Em Inglaterra, nos anos 1990, era hábito dizer que John Major estava no governo, mas não no poder. Estava no governo, porque era o primeiro-ministro e, como tal, era aliás acusado de ser o responsável pela desvalorização da libra e pela desorientação da política britânica. Mas não estava no poder, porque, apesar de primeiro-ministro e líder do maior partido parlamentar, não parecia ter força para conter os seus adversários internos no governo, sempre a conspirarem, nem para contrariar uma opinião publicada geralmente negativa, nem para suster a ascensão da oposição, com Tony Blair à cabeça. Major tinha responsabilidades, mas não tinha força. Estava no governo, mas não estava no poder.
Em Portugal, desde 2015, António Costa está precisamente na posição contrária: está no poder, mas não está no governo. Sim, Costa é primeiro-ministro e tem uma maioria parlamentar de apoio. Mas é responsável ou culpado de alguma coisa, como acontece a quem está no governo? A austeridade? As cativações não são austeridade. Pedrogão? Não é bombeiro. Tancos? Não guarda vedações. O Novo Banco? Não estava informado. A epidemia? Os portugueses são descuidados. Um plano de recuperação da economia? Há um amigo. A responsabilidade – aquilo que define o governo – nada tem a ver com António Costa.

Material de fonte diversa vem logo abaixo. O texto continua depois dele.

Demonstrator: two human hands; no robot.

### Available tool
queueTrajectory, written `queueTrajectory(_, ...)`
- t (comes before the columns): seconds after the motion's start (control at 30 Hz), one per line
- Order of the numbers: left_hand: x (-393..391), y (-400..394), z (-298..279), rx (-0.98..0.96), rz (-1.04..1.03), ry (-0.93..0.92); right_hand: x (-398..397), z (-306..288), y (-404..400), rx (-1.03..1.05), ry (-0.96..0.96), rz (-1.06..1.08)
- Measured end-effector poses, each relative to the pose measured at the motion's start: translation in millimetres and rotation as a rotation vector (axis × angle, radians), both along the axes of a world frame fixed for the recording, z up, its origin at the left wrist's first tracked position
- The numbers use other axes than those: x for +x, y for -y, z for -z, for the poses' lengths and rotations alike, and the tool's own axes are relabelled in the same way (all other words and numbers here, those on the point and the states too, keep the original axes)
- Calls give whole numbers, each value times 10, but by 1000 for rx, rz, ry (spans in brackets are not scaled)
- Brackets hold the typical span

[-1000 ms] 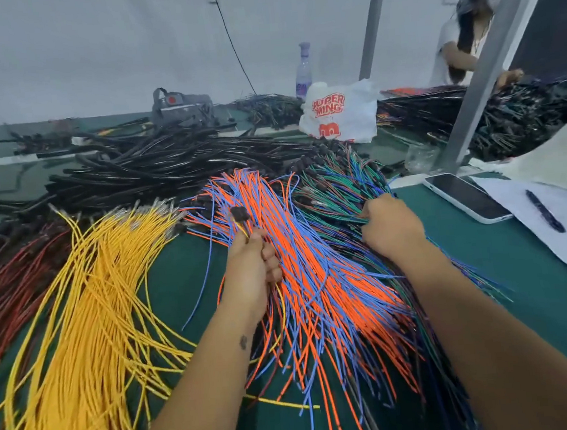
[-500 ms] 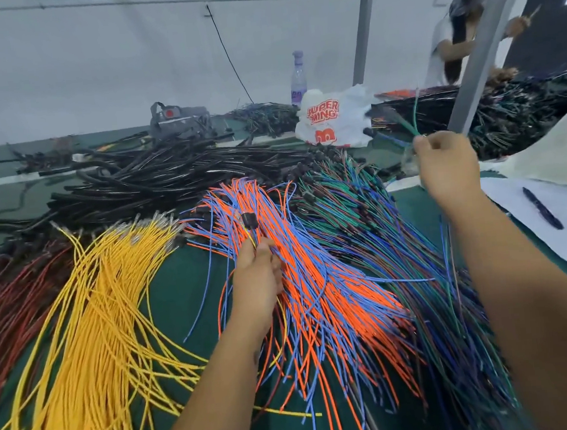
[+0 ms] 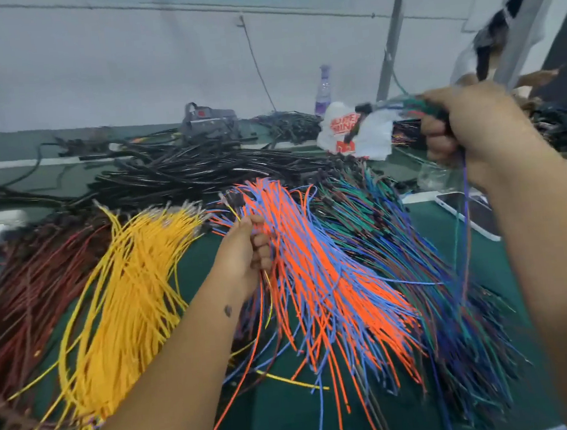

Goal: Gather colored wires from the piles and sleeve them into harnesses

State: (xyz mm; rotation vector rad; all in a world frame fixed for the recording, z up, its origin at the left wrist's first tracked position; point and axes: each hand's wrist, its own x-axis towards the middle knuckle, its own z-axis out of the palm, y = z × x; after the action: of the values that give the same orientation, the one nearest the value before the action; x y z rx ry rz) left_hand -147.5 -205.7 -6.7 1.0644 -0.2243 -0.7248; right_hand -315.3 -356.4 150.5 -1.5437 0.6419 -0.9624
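Note:
Piles of wires lie fanned on the green table (image 3: 293,416): dark red wires (image 3: 25,299) at the left, yellow wires (image 3: 124,297), orange and blue wires (image 3: 318,273) in the middle, green, blue and dark wires (image 3: 412,255) at the right. My left hand (image 3: 244,249) grips a few wires at the top of the orange and blue pile. My right hand (image 3: 466,123) is raised at the upper right and grips a small bunch of green and blue wires (image 3: 399,105); their ends trail down to the pile.
A heap of black cables (image 3: 196,171) lies behind the piles. A white plastic bag (image 3: 354,133), a bottle (image 3: 323,89) and a grey tool (image 3: 208,118) stand at the back. A phone (image 3: 470,212) lies at the right. Another person (image 3: 487,56) sits beyond a metal post (image 3: 525,18).
My right hand has pulled a bunch of green and blue wires out of the right pile and lifted it up to the right. My left hand has stayed on the orange and blue pile.

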Motion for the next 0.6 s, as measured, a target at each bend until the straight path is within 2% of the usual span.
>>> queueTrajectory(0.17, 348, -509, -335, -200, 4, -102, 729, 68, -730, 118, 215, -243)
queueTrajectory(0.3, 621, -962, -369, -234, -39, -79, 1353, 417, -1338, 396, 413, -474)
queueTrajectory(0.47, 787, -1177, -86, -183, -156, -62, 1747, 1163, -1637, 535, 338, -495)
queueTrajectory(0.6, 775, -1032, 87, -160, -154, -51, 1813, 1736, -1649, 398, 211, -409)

Onde António Costa está é no poder. Aliás, é por estar no poder, como mais ninguém esteve desde 1974, que se pôde permitir até agora evadir todas as habituais responsabilidades e culpas da governação, sem quaisquer consequências. Esse poder assente em duas coisas. Em primeiro lugar, na metódica ocupação do Estado, que os socialistas, governando desde 1995 sempre que há dinheiro, infestaram com os seus apoiantes. Mesmo quando não são ministros, continuam a ser directores gerais, chefes de repartição, presidentes de fundação, altos funcionários, e, para além do próprio Estado, administradores e gestores de tudo o que está na órbita do Estado. O governo é o menos: o que importa é este exercício de poder em contacto directo com os seus súbditos e clientes. Em segundo lugar, o poder socialista assenta na segmentação da sociedade portuguesa. A quarentena revelou-a mais uma vez: de um lado, o funcionalismo, em casa, com empregos garantidos e aumentos de salários; do outro lado, o resto dos trabalhadores, abandonados ao desemprego e ao lay-off; de um lado, comunistas e neo-comunistas, livres de encher as ruas com a sua imitação saloia das indignações americanas; do outro lado, os católicos, fechados em casa, com a GNR à porta. O poder é isto: uma massa clientelizada, sempre cheia de medo de perder privilégios e regalias se os “outros” voltarem, e portanto disponível para defender quem manda com um ambiente de eco e de aplauso.
Com este poder, Costa e os seus ajudantes comunistas e neo-comunistas podem encarar com relativa calma o futuro. Vem o dinheiro dos alemães? Distribui-se pelos amigos. Não vem? Diz-se que é culpa dos “frugais”. Há um novo surto do vírus? Diz-se que é dos testes, mesmo que os especialistas digam que não. Agrava-se a crise do turismo, por via da bandalheira criada desde o 1 de Maio vermelho? São os estrangeiros que nos querem roubar quota de mercado. Há empresas em dificuldades? Melhor, são mais empresas para controlar ou nacionalizar. E façam o que fizerem, digam o que disserem, ninguém dirá o contrário nos estúdios e nos editoriais, porque quem se atrever a desafinar fica logo a ser “fascista”.
Acima de tudo, o poder dos socialistas está na segurança que lhes dá saberem que se as coisas correrem mal, como em 2002 ou em 2011, e tiverem até de sair temporariamente do governo, continuarão no poder em Portugal, porque não há nenhuma força política neste país capaz de organizar, a partir de uma sociedade envelhecida, empobrecida e abstencionista e de instituições enfraquecidas ou aviltadas, qualquer movimento para limitar o domínio que a oligarquia socialista e as suas clientelas exercem realmente em Portugal, através da administração pública, das empresas controladas, dos media subsidiados e de dependentes de toda a espécie. Em Portugal, sob a cobertura do BCE, são os correligionários de Sócrates e as viúvas do Adeus Lenine quem mandam. Para isso, nem precisam de governar bem. Ou sequer de governar. Governar implica responsabilidades, e eles dispensam-nas. Basta-lhes mandar.